Some Latin America leaders said Chávez failed to use his popularity to unify Venezuelans and improve their lives, turning instead to typical caudillo tactics that have hobbled advancement in post-colonial Latin America.
Shifter cited former Brazilian president Luiz Inácio Lula da Silva, who helped make Brazil a leader among the world's emerging economies without resorting to authoritarianism.
"As a measure of Chávez's declining influence, it is notable that, when he ran for president of Peru in 2006, Ollanta Humala proudly associated himself with Chávez, but then distanced himself from Chávez when he realized it was no longer politically advantageous," Shifter said.

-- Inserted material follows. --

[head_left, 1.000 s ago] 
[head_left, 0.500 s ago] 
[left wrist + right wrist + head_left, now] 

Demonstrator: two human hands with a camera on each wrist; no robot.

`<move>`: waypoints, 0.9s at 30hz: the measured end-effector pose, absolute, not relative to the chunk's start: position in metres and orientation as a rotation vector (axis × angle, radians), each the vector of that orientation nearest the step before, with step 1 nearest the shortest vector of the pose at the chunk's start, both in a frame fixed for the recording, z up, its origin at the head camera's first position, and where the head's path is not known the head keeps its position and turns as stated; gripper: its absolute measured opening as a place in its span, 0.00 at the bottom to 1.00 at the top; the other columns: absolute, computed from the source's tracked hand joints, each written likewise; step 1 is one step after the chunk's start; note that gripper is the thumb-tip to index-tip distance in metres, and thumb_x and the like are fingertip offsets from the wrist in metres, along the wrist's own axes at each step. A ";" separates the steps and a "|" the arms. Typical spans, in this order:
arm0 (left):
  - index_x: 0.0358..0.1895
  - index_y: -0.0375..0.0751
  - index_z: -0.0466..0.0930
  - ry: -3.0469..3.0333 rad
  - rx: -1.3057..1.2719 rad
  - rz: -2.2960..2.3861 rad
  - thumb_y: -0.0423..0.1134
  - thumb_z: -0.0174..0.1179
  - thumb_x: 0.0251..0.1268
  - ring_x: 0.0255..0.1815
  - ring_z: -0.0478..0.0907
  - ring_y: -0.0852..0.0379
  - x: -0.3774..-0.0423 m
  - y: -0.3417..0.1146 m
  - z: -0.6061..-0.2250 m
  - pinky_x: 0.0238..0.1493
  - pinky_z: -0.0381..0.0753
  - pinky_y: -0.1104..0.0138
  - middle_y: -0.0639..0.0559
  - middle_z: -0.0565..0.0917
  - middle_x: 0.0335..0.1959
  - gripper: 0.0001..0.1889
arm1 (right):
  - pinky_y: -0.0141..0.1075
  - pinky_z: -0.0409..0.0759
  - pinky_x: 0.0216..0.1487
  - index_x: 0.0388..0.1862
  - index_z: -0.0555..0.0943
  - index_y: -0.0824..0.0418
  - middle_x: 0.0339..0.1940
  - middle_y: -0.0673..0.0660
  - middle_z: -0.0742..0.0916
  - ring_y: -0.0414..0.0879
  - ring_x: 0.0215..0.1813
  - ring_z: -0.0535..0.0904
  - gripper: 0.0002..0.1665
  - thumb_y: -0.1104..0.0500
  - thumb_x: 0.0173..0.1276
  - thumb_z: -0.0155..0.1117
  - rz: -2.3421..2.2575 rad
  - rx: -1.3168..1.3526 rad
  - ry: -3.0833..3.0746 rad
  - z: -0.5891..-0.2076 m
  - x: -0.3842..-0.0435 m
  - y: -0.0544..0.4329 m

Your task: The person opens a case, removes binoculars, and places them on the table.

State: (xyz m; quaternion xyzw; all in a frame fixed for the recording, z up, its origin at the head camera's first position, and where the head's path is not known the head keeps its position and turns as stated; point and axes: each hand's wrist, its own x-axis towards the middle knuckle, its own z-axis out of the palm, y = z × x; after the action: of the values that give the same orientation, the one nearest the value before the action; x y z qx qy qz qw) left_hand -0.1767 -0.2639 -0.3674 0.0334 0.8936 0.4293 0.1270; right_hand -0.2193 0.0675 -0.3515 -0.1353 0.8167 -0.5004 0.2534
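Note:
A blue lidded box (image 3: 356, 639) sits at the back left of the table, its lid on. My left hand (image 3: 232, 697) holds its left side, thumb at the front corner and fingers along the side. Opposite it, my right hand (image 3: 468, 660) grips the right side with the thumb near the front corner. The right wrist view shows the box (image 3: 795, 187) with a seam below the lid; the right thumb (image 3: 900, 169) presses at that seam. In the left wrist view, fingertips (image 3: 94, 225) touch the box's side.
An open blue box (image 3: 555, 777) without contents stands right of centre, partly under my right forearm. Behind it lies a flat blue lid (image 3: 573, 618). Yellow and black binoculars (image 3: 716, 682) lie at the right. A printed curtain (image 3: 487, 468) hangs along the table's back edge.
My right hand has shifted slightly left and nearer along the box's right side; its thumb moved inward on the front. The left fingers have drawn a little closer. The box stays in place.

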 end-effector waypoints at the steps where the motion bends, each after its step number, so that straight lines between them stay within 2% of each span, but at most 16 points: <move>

In 2012, Chávez spoke to reporters as he prepared to leave for Havana to undergo more cancer treatments, having arrived at the airport in Caracas in a motorcade vehicle affixed with an image of Jesus Christ.
"I dreamt a while ago of Christ who came and said, 'Chávez, rise. It is not time to die. It's time to live,'" he said as he prepared to board a plane. "Independent of my personal destiny, this revolution already has its own momentum and will not be stopped."